TASK STATEMENT: Starting with the line that contains "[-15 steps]" and stopping after the line that contains "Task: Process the", return each line below exactly as written, with no others.
= = =
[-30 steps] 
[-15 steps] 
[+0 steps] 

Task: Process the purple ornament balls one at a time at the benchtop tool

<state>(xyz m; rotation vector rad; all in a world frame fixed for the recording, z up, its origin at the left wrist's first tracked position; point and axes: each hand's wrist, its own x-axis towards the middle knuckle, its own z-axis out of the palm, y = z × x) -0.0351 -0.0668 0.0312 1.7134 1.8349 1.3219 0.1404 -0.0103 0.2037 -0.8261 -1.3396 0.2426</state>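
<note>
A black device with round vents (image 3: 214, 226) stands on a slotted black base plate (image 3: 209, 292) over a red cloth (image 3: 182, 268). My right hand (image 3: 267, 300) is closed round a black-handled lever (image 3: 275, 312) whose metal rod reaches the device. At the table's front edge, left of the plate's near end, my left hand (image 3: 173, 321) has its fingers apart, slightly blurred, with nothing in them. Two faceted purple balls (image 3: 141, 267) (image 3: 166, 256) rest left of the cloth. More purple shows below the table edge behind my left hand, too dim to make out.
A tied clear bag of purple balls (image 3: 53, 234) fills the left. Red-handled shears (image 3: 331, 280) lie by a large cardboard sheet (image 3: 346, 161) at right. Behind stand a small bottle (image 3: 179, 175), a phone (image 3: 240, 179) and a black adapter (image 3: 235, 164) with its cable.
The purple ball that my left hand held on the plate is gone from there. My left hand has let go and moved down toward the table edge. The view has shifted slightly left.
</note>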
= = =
EXERCISE OUTPUT:
[-15 steps] 
[+0 steps] 

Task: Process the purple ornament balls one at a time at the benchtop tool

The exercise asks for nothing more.